• [TASK STATEMENT] An exact copy of all the data is the expected answer.

• [RECORDED INFORMATION]
§
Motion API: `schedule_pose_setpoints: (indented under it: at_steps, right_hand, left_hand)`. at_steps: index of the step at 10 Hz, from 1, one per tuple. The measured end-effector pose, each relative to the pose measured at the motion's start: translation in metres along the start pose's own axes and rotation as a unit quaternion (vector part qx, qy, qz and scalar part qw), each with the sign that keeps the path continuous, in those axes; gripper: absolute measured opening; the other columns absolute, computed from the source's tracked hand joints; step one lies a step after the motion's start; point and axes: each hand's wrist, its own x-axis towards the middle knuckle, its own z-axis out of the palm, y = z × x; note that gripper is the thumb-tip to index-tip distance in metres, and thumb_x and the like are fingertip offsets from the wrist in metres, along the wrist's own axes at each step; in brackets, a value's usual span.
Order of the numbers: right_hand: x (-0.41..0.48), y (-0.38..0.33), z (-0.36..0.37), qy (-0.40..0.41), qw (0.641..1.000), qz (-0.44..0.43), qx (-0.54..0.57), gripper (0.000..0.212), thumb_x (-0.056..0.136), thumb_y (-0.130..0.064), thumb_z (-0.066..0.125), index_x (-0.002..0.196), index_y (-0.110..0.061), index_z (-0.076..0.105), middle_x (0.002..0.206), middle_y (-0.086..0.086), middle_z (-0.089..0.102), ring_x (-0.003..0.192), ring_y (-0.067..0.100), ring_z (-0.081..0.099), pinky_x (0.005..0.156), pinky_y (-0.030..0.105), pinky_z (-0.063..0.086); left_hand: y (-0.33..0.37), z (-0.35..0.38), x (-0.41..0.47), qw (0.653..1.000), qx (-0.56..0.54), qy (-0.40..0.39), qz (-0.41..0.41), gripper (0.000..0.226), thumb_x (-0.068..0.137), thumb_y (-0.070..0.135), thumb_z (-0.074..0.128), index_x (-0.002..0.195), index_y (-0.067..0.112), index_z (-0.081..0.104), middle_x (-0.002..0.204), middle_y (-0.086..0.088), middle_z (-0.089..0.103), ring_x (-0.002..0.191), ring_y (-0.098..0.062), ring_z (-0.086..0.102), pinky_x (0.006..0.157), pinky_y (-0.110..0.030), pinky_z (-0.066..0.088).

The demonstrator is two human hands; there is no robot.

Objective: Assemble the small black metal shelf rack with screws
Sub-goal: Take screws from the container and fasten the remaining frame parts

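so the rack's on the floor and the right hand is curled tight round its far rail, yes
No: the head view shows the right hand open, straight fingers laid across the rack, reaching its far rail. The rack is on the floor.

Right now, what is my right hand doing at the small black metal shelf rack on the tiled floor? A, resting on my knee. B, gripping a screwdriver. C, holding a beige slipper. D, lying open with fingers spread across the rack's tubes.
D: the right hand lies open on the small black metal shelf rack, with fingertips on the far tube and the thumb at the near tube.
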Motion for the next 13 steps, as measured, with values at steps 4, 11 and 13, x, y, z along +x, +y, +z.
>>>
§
• [EXPECTED ANSWER]
Motion API: `schedule_pose_setpoints: (indented under it: at_steps, right_hand, left_hand)`. at_steps: index of the step at 10 Hz, from 1, one per tuple. The measured end-effector pose, each relative to the pose measured at the motion's start: translation in metres along the start pose's own axes and rotation as a unit quaternion (vector part qx, qy, qz and scalar part qw), each with the sign that keeps the path continuous, in those axes; gripper: absolute measured opening; the other columns absolute, computed from the source's tracked hand joints; step one lies a step after the motion's start; point and axes: each hand's wrist, its own x-axis towards the middle knuckle, its own z-axis out of the palm, y = z × x; note that gripper is the thumb-tip to index-tip distance in metres, and thumb_x and the like are fingertip offsets from the wrist in metres, along the wrist's own axes at each step; in brackets, a value's usual span.
Order of the numbers: right_hand: x (-0.41..0.48), y (-0.38..0.33), z (-0.36..0.37), qy (-0.40..0.41), qw (0.641..1.000), qz (-0.44..0.43), qx (-0.54..0.57), gripper (0.000..0.212), thumb_x (-0.056..0.136), thumb_y (-0.130..0.064), thumb_z (-0.066..0.125), index_x (-0.002..0.196), index_y (-0.110..0.061), index_z (-0.076..0.105), middle_x (0.002..0.206), middle_y (-0.086..0.086), middle_z (-0.089..0.102), ring_x (-0.003..0.192), ring_y (-0.067..0.100), ring_z (-0.081..0.099), pinky_x (0.005..0.156), pinky_y (-0.030..0.105), pinky_z (-0.063..0.086); left_hand: y (-0.33..0.37), z (-0.35..0.38), x (-0.41..0.47), qw (0.653..1.000), qx (-0.56..0.54), qy (-0.40..0.39), qz (-0.41..0.41), gripper (0.000..0.226), thumb_x (-0.068..0.137), thumb_y (-0.070..0.135), thumb_z (-0.074..0.128), index_x (-0.002..0.195), index_y (-0.067..0.112), index_z (-0.081..0.104), middle_x (-0.002..0.204), middle_y (-0.086..0.088), middle_z (-0.089..0.103), ring_x (-0.002..0.191), ring_y (-0.098..0.062), ring_z (-0.086..0.102), pinky_x (0.006..0.157), pinky_y (-0.110..0.030), pinky_z (-0.066..0.088).

The demonstrator is two human hands; there is no robot.

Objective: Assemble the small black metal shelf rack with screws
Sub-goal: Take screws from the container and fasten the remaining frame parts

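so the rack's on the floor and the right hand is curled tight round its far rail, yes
No: the head view shows the right hand open, straight fingers laid across the rack, reaching its far rail. The rack is on the floor.

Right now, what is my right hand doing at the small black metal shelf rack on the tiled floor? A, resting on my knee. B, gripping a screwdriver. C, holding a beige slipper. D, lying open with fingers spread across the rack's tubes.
D: the right hand lies open on the small black metal shelf rack, with fingertips on the far tube and the thumb at the near tube.
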Motion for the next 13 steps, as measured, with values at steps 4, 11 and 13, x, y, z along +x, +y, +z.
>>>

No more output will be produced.